I wonder why my inlaid harp has fifty strings,
Each with its flower-like fret an interval of youth.
...The sage Chuangzi is day-dreaming, bewitched by butterflies,
The spring-heart of Emperor Wang is crying in a cuckoo,
Mermen weep their pearly tears down a moon-green sea,
Blue fields are breathing their jade to the sun....

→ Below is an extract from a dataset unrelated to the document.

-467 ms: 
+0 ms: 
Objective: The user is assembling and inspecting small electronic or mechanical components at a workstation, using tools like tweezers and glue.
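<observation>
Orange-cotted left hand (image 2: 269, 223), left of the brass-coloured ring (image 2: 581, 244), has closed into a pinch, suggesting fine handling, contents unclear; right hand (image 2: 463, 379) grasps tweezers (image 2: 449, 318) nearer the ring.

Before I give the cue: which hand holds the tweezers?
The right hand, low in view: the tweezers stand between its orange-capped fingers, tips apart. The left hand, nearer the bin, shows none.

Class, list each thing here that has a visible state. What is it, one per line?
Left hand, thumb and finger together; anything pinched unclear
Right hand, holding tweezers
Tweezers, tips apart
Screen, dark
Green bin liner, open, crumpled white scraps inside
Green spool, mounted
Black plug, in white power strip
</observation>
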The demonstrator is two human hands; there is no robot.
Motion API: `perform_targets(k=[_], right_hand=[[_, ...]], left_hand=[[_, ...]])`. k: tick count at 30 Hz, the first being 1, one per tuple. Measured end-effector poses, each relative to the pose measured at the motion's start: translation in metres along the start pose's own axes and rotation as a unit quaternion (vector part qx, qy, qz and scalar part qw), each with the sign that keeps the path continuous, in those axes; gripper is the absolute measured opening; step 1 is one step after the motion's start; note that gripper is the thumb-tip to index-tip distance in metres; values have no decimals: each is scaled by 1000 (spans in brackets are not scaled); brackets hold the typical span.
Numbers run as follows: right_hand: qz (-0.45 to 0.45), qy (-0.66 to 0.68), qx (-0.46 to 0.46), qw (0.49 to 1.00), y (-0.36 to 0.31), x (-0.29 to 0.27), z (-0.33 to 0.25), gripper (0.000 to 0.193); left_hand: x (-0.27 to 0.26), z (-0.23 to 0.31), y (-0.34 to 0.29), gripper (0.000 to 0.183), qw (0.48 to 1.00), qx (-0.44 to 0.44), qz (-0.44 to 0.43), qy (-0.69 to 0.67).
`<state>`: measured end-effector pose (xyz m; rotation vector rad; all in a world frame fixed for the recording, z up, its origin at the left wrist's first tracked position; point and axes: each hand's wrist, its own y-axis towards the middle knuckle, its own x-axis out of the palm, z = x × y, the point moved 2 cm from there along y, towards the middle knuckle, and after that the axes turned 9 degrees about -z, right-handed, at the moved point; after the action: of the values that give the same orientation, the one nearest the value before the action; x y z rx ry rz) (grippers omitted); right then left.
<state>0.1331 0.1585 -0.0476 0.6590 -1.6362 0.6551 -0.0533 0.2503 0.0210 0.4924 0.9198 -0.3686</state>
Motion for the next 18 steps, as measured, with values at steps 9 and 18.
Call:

And a moment that ought to have lasted for ever
Has come and gone before I knew.
Poem translator: Kiang Kanghu
Seven-character-regular-verse
This renowned poem The Inlaid Harp, a masterpiece by Li Shangyin, stands as one of the most exquisite examples of late Tang poetry. Though its exact composition date remains uncertain, the work is steeped in an ethereal melancholy, widely interpreted as an elegy to lost youth and unfulfilled love. Through the metaphor of a zither's strings, the poet orchestrates a symphony of memory, employing layered allusions to evoke vanished years, unspoken affections, and ineffable regret. Neither narrative nor explicitly confessional, the poem constructs a dreamscape of elusive symbolism, becoming a paradigm of the poet's signature "untitled" style.
锦瑟无端五十弦,一弦一柱思华年。
庄生晓梦迷蝴蝶,望帝春心托杜鹃。
沧海月明珠有泪,蓝田日暖玉生烟。
此情可待成追忆?只是当时已惘然。